## [DIRECTIONS]
Tally the lines below that hold the string "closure", and report the tally by itself.
Start of AVAILABLE DATA
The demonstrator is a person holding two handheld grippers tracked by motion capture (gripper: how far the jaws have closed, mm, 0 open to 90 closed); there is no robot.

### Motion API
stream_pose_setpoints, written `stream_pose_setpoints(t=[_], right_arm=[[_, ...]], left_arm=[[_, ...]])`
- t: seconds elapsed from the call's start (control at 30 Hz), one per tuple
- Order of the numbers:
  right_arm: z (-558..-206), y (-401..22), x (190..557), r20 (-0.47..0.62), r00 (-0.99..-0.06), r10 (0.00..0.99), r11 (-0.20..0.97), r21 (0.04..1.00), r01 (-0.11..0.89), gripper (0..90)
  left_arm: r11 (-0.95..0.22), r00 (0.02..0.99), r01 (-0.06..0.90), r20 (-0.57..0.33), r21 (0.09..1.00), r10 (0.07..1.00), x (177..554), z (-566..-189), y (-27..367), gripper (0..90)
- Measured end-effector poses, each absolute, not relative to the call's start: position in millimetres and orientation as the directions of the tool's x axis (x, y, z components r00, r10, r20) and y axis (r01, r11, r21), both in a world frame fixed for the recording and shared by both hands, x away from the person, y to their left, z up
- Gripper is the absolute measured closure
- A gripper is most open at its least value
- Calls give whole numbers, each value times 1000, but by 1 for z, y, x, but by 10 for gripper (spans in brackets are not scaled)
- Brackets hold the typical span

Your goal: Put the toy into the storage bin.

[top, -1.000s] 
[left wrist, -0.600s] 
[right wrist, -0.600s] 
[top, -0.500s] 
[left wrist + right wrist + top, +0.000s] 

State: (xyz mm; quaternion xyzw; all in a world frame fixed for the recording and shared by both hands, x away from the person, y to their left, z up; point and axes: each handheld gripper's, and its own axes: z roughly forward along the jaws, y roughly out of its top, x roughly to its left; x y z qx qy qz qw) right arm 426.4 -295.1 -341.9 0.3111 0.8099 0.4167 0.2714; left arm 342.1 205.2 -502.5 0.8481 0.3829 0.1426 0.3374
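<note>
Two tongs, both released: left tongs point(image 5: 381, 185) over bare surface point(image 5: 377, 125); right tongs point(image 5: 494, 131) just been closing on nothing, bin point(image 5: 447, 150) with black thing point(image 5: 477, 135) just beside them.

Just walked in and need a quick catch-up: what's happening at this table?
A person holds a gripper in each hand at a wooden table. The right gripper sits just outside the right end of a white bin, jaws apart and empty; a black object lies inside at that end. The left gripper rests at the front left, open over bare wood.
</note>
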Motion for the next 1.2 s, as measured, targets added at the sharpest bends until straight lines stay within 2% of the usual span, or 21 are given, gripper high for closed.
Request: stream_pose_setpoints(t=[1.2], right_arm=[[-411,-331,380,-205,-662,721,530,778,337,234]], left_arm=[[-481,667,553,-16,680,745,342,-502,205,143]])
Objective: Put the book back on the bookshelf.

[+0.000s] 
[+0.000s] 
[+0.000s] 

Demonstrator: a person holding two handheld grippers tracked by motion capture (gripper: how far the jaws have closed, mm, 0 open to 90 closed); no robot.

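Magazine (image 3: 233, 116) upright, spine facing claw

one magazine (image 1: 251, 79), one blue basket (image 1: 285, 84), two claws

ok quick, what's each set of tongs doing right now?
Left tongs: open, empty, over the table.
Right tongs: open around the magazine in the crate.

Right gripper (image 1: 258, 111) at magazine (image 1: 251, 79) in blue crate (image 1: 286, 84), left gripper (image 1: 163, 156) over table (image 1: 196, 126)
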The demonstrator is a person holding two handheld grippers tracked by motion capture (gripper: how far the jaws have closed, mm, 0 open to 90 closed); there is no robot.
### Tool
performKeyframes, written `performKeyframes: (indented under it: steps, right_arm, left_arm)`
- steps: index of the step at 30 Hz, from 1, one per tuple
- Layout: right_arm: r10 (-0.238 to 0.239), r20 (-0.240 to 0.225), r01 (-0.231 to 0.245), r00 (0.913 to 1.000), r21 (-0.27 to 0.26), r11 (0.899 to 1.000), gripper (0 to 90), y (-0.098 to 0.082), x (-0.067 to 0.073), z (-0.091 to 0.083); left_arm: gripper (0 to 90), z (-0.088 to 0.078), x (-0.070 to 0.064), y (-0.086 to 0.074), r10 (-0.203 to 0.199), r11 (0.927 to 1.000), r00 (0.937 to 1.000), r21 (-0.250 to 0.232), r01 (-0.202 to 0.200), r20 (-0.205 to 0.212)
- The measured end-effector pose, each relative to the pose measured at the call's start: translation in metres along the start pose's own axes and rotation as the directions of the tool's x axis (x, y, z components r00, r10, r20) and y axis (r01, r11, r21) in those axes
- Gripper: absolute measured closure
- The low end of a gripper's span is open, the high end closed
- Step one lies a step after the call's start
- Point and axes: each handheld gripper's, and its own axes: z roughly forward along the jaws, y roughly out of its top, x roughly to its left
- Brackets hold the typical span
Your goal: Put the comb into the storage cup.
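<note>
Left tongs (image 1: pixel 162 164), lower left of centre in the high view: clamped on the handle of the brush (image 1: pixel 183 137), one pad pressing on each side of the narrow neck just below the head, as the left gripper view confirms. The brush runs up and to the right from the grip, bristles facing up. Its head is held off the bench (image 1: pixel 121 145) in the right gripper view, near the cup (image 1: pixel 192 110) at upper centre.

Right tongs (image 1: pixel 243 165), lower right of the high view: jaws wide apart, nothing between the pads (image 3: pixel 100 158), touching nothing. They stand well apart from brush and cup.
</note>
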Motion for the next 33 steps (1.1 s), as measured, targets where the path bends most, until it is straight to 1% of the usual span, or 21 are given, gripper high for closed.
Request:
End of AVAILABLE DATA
## [ANSWER BOX]
2